**Problem requirements**
Return each line below holding the string "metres".
++++ Data records ++++
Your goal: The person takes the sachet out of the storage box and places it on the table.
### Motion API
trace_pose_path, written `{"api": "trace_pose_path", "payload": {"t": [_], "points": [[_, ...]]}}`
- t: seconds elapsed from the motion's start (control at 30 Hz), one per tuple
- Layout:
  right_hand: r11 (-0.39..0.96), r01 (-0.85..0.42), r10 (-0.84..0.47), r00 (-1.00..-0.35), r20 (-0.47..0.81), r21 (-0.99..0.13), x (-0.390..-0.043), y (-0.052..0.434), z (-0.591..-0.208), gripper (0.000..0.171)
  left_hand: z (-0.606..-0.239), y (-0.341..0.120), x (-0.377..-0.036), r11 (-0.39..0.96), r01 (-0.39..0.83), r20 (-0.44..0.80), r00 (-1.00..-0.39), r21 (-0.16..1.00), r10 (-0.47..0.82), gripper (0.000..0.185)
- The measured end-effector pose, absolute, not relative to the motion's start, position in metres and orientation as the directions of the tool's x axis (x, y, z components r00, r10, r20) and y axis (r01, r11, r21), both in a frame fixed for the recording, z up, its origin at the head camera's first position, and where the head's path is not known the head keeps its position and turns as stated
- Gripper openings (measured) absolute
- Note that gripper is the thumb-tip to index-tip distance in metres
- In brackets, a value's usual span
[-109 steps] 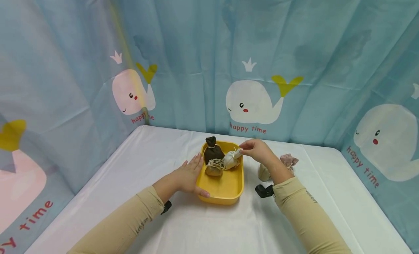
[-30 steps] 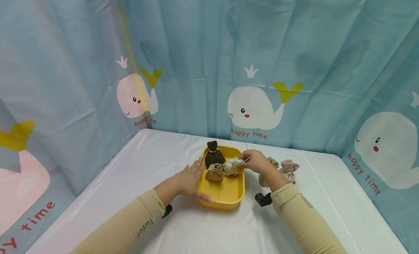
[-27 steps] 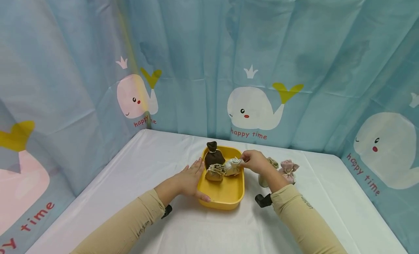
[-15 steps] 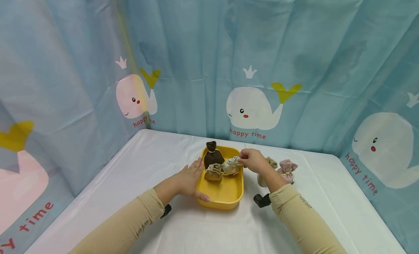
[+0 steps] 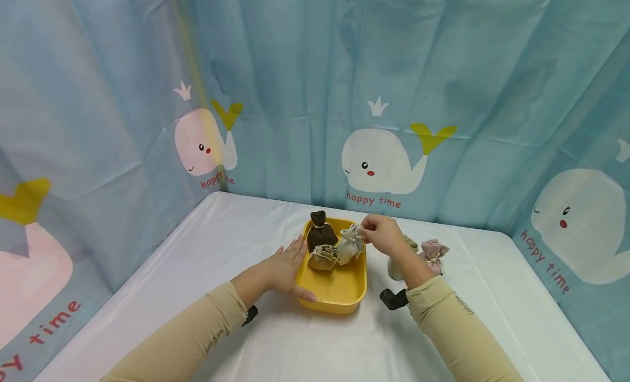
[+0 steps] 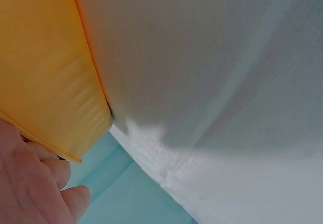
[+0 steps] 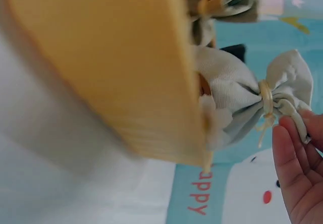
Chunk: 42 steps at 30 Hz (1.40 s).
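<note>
A yellow plastic tub [image 5: 331,290] holds a dark brown drawstring pouch [image 5: 321,238], a tan drawstring pouch [image 5: 323,259] and an off-white one [image 5: 348,247]. My right hand [image 5: 387,237] pinches the gathered top of the off-white pouch between thumb and fingers. In the right wrist view, a pale cord [image 7: 266,98] ties that pouch's neck, and the tub's wall hides part of its body. My left hand [image 5: 281,271] lies with fingers spread against the tub's left rim. The left wrist view shows those fingers at the rim [image 6: 43,142].
Right of the tub, a pink pouch [image 5: 434,253] and a greenish-beige pouch [image 5: 395,268] stand on the white tablecloth [image 5: 315,349]. My right forearm partly covers the greenish-beige one. A blue whale-print curtain [image 5: 295,97] hangs behind and at both sides.
The off-white pouch leaned to the right earlier; over the last second my right hand has raised its top, and it stands more upright. My left hand has stayed on the tub.
</note>
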State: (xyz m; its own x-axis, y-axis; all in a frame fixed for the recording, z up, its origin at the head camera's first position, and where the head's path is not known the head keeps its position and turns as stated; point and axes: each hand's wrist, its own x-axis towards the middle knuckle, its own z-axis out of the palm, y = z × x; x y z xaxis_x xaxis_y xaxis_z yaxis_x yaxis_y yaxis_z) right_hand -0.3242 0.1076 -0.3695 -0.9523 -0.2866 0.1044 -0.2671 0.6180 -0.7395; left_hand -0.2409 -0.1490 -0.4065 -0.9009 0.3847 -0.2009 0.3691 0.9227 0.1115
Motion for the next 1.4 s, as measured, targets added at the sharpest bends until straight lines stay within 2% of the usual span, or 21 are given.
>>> {"api": "trace_pose_path", "payload": {"t": [0.33,0.83,1.03,1.4], "points": [[0.606,-0.231,-0.243,-0.965,0.099,-0.761,-0.316,0.11,-0.347,0.009,-0.404,-0.149,-0.24,0.921,0.375,-0.203,-0.899,0.103,0.389,0.137],[0.528,-0.287,-0.229,-0.954,0.191,-0.799,-0.303,0.122,-0.327,0.013,-0.405,-0.15,-0.241,0.917,0.383,-0.192,-0.897,0.109,0.397,0.137],[0.484,-0.267,-0.218,-0.959,0.181,-0.833,-0.299,0.13,-0.324,0.014,-0.404,-0.15,-0.24,0.918,0.379,-0.193,-0.898,0.117,0.395,0.137],[0.525,-0.267,-0.191,-0.962,0.194,-0.808,-0.279,0.156,-0.31,0.016,-0.406,-0.15,-0.242,0.921,0.374,-0.199,-0.899,0.112,0.389,0.138]]}}
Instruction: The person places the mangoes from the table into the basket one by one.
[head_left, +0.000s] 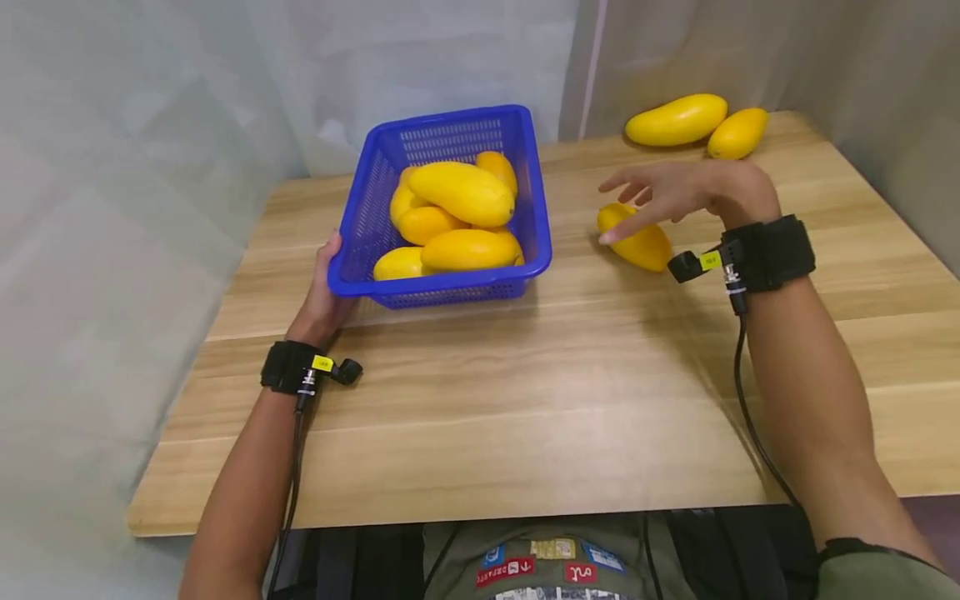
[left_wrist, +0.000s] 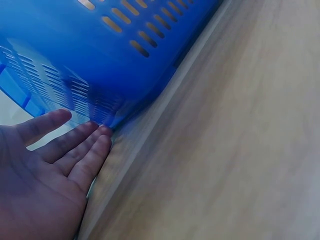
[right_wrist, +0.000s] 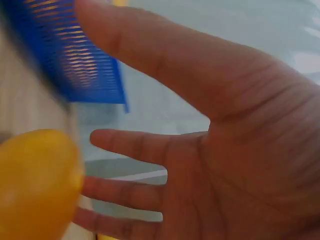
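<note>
A blue plastic basket sits on the wooden table, holding several yellow mangoes. My left hand rests flat against the basket's near left corner, fingers straight. My right hand hovers with spread fingers just over a loose yellow mango lying to the right of the basket. In the right wrist view the open palm faces that mango, with nothing gripped.
Two more mangoes lie at the table's far right corner. Pale curtains enclose the table at the back and left. Bare wood stretches across the front half of the table.
</note>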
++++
**Exercise answer**
- The measured end-effector pose, absolute, not relative to the motion's start, position in metres and orientation as the directions of the tool's x axis (x, y, z components r00, r10, r20) and y axis (r01, r11, r21), both in a frame fixed for the recording, z up, its origin at the head camera's first position, and where the head's path is not known the head keeps its position and turns as stated
- Note that gripper is the thumb-tip to index-tip distance in metres

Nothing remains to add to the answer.